The consequences of tactical warfare rarely (if ever) take into account the “blowback”, the mid- and long-term consequences of war.

Preponderance of power can deliver shock and awe, devastation, body counts — but collateral damage, the struggle for hearts and minds, the wages of political war are not considered as the drums of war beat and consequent strikes are launched.

This regional war’s failure to deliver ‘victory’, as U.S. national resources, blood and treasure, credibility and moral suasion are lost, is a sign of a failed security policy.

9-29-2014 9-29-23 PM

Chris Mathews asks the question — are the latest rounds of airstrikes adding to the recruitment of radical forces in the Mideast?

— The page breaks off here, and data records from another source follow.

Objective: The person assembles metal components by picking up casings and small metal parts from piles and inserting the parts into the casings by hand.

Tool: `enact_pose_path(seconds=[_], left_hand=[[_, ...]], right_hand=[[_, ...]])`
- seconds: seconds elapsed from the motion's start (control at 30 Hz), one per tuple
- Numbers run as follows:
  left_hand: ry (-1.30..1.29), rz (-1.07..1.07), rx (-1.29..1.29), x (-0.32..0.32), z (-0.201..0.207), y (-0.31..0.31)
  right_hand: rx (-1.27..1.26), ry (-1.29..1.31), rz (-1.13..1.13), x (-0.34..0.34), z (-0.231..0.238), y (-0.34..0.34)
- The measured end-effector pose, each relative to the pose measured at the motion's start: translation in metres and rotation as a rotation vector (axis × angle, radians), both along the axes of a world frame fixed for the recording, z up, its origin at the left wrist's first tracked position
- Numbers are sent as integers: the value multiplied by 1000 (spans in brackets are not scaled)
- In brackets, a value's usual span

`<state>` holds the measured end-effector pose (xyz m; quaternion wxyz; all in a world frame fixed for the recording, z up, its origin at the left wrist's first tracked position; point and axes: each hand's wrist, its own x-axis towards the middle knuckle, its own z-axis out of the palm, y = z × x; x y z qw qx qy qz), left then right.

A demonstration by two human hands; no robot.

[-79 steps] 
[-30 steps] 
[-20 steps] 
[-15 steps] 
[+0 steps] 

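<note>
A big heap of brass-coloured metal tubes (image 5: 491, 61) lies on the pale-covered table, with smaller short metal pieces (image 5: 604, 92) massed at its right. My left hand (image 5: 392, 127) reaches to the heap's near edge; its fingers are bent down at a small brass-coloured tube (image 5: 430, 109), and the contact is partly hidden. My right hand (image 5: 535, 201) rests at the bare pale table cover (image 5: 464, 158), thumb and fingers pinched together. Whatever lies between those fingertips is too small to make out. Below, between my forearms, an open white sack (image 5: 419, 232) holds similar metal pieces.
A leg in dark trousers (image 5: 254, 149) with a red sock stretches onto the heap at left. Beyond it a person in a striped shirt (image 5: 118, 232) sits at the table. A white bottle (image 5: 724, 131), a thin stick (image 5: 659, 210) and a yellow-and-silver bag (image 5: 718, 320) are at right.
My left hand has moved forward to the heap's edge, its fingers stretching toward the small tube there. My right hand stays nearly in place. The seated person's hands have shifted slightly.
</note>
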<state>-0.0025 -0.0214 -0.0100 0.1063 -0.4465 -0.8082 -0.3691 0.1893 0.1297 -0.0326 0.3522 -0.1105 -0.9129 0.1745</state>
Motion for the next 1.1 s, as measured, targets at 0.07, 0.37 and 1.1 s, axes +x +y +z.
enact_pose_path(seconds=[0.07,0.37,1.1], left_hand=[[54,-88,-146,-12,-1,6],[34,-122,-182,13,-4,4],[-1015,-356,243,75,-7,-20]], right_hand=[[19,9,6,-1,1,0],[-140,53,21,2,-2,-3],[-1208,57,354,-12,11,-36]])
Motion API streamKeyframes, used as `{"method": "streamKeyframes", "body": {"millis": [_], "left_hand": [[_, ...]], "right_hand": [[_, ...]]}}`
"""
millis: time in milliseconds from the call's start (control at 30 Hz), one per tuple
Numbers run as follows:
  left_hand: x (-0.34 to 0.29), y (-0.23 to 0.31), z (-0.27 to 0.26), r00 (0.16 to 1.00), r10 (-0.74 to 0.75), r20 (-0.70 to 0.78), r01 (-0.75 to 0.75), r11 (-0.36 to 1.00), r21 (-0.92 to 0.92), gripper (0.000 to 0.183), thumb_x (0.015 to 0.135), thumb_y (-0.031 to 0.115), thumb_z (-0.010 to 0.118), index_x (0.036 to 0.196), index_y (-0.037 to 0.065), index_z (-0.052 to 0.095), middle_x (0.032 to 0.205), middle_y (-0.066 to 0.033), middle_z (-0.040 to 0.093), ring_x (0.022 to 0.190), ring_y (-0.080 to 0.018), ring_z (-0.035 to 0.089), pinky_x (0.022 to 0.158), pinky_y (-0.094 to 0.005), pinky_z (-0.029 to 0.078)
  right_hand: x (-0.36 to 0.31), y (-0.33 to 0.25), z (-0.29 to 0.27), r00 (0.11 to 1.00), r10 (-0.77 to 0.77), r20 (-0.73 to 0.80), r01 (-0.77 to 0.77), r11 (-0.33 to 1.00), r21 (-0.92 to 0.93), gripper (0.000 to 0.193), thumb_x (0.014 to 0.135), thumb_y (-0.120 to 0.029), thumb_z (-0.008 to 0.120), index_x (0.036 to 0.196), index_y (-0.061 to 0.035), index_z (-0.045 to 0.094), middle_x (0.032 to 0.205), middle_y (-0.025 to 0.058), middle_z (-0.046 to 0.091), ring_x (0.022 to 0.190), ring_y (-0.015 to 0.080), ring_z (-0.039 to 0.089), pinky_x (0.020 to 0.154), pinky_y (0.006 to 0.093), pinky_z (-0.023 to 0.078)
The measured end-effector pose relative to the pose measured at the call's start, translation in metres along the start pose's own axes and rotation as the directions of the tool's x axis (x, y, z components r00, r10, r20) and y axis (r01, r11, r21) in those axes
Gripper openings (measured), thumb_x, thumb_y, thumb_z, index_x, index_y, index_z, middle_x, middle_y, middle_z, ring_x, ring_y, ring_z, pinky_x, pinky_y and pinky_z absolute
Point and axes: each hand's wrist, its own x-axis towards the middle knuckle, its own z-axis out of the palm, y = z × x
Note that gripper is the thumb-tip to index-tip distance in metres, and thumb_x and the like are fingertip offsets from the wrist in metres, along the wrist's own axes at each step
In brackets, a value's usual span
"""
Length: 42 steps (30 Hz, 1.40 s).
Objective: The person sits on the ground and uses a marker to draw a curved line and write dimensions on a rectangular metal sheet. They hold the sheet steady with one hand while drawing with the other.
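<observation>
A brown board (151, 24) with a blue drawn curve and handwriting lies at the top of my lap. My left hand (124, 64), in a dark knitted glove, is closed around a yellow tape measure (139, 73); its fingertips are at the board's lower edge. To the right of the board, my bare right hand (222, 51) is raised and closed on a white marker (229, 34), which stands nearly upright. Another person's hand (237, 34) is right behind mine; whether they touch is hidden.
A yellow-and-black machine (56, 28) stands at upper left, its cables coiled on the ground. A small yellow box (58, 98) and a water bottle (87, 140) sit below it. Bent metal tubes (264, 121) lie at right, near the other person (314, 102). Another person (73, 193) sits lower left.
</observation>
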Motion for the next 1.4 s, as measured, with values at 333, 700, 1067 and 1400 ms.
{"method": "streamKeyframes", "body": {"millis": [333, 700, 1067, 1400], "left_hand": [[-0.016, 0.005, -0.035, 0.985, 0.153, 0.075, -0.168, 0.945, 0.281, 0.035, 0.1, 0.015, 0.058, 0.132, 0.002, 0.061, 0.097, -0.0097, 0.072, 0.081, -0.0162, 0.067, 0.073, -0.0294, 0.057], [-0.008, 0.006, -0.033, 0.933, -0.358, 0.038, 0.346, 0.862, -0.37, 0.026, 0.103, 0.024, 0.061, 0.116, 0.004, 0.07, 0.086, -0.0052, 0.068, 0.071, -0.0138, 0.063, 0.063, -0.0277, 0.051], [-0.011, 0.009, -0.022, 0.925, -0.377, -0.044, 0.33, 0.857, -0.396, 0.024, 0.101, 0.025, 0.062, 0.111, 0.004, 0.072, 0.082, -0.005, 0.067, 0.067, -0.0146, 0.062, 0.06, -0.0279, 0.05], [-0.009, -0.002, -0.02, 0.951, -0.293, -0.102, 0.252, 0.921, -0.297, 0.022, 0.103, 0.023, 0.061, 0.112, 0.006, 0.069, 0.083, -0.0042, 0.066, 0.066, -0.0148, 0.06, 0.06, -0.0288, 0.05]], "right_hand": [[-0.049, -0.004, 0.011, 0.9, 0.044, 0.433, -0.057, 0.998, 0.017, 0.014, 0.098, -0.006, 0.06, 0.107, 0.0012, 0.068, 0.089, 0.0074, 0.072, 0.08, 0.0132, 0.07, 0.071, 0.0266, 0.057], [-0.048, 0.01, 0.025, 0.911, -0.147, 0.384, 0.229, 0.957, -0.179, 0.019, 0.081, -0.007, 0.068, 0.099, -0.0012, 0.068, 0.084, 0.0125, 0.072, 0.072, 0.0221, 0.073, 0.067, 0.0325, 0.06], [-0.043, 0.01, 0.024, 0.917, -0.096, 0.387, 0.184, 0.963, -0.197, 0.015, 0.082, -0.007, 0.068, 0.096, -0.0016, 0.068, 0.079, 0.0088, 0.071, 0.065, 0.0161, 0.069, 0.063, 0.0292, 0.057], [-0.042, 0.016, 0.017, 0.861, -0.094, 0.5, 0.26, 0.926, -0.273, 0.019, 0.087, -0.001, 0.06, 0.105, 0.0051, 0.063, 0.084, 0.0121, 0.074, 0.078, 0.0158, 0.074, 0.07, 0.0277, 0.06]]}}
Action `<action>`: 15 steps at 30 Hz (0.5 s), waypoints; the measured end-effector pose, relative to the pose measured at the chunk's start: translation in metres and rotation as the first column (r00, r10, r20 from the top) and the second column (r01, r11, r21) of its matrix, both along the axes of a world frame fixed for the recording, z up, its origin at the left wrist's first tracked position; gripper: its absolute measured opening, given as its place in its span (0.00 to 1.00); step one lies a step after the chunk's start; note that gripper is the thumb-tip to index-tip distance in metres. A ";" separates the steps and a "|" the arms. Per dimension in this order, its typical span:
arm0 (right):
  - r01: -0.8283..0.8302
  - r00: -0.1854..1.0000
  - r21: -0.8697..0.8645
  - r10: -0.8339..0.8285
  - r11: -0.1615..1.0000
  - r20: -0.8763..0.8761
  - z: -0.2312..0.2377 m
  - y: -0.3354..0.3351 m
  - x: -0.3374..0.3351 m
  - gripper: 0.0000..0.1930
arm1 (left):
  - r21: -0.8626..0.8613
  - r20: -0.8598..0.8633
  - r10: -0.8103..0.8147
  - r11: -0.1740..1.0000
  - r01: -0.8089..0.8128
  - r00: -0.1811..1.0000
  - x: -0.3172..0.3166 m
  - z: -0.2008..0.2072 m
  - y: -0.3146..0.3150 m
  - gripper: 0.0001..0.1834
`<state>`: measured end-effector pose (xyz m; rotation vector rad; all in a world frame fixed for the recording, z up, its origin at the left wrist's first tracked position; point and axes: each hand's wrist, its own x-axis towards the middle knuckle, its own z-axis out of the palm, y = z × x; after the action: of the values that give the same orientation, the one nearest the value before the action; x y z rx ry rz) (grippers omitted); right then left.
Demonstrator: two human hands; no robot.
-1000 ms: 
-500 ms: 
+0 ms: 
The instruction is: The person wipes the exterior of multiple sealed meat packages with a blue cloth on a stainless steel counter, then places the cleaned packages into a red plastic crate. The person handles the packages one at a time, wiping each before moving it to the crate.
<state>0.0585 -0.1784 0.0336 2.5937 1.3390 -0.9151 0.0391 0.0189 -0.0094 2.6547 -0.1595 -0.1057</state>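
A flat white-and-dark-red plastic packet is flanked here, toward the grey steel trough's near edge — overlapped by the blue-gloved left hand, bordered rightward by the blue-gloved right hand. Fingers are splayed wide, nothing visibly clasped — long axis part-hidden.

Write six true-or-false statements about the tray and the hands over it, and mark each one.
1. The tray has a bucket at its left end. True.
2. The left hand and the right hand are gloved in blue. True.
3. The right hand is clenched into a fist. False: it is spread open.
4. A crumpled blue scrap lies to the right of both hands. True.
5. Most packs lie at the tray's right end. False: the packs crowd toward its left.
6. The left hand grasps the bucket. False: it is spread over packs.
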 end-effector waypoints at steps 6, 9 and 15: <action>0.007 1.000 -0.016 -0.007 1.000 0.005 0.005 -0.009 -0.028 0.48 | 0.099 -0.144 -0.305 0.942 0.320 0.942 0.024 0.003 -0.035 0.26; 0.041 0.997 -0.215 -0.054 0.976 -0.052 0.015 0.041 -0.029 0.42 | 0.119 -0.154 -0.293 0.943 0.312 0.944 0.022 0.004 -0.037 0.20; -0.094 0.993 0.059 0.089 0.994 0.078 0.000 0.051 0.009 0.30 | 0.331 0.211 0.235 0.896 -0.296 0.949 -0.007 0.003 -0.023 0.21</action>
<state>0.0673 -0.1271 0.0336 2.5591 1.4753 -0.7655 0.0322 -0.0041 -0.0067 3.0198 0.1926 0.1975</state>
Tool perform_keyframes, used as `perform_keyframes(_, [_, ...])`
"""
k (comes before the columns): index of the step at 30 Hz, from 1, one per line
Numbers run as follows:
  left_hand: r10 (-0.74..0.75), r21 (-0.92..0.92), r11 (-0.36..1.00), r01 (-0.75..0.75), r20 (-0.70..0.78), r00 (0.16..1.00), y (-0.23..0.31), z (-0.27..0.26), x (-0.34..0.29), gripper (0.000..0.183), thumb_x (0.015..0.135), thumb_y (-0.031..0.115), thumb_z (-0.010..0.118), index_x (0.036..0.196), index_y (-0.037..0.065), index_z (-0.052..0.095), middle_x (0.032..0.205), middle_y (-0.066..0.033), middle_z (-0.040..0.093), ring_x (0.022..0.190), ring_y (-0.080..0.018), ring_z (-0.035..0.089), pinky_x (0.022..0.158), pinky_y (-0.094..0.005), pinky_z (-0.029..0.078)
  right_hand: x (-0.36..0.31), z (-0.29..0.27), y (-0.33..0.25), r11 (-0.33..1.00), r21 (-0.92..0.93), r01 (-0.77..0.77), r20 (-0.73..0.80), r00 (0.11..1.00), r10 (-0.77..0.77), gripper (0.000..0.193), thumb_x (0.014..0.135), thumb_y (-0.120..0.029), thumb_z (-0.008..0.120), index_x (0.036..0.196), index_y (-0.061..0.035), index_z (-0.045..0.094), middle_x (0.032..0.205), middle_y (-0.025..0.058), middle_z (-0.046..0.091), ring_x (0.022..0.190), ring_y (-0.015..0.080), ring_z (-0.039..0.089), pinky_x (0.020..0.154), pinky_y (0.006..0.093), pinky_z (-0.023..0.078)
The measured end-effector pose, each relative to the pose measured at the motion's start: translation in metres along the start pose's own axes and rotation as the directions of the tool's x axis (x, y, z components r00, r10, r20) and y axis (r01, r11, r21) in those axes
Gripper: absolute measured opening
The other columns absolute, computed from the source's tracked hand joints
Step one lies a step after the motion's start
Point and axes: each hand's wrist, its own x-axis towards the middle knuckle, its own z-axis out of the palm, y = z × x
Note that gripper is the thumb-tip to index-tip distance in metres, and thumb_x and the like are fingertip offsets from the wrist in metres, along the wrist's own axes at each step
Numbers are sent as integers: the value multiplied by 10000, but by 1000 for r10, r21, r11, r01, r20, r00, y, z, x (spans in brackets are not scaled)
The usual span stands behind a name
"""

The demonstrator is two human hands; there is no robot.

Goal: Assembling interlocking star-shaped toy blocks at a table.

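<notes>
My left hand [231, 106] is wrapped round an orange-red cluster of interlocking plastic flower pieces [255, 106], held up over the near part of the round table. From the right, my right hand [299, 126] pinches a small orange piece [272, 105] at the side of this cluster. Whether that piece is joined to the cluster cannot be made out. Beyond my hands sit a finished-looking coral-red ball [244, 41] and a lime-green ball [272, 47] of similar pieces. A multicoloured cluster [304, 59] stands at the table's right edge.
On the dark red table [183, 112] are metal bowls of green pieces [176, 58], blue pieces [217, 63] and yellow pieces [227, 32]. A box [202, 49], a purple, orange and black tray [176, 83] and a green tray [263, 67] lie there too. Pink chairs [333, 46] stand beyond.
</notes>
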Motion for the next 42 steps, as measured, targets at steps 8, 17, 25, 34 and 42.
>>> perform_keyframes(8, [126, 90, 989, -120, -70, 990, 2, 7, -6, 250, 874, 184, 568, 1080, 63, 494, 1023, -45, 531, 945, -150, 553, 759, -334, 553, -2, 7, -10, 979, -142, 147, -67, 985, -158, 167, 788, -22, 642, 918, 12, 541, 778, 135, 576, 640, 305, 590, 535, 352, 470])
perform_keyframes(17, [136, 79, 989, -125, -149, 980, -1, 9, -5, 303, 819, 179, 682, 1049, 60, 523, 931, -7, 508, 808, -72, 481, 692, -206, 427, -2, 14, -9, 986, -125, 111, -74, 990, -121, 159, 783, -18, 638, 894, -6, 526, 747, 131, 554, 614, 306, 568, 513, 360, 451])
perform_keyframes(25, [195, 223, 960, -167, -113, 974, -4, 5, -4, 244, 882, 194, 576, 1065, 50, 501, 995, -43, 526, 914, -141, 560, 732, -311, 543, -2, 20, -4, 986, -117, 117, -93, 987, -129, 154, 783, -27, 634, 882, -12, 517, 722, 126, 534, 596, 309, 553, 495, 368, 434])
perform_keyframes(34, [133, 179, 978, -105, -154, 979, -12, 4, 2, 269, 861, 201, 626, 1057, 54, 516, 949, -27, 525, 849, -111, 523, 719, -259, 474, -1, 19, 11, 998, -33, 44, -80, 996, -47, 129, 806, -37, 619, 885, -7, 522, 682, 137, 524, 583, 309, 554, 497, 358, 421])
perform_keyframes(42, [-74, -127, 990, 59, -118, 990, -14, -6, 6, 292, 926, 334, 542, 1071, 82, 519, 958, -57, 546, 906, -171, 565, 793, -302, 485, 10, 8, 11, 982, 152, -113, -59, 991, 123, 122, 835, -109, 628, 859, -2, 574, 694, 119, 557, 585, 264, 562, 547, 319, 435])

He could have asked about a regional war that is turning into a half century war. Is a ‘long war’ that began with deployments to protect the House of Saud against Iraq in 1990, a war now in its 25th year, delivering peace and security or, in a fall-back position of defining success, producing results?

Who can argue, with credibility, that the U.S. war policy in the region is a success? Perhaps one should rather ask if the U.S has been drawn in, purposefully provoked, and is waging a war that is intended to drive up the costs to the U.S., beyond trillions spent, as a part of a strategy of attrition, a strategy publicly attributed to Osama bin Laden?

The U.S. military does not assess and is not charged with evaluating the overall costs of war to the nation, yet the costs of war, by the account of a number of voices less debated in security policy matters, now threaten the nation’s future.

Chris Matthews/MSNBC begins to touch on the issue of costs, the costs of airstrikes. The Mathews question hardly captures the reverberations that are, like fired weapons, producing blowback.

The result of failed policies is ongoing. This is a calculus of war.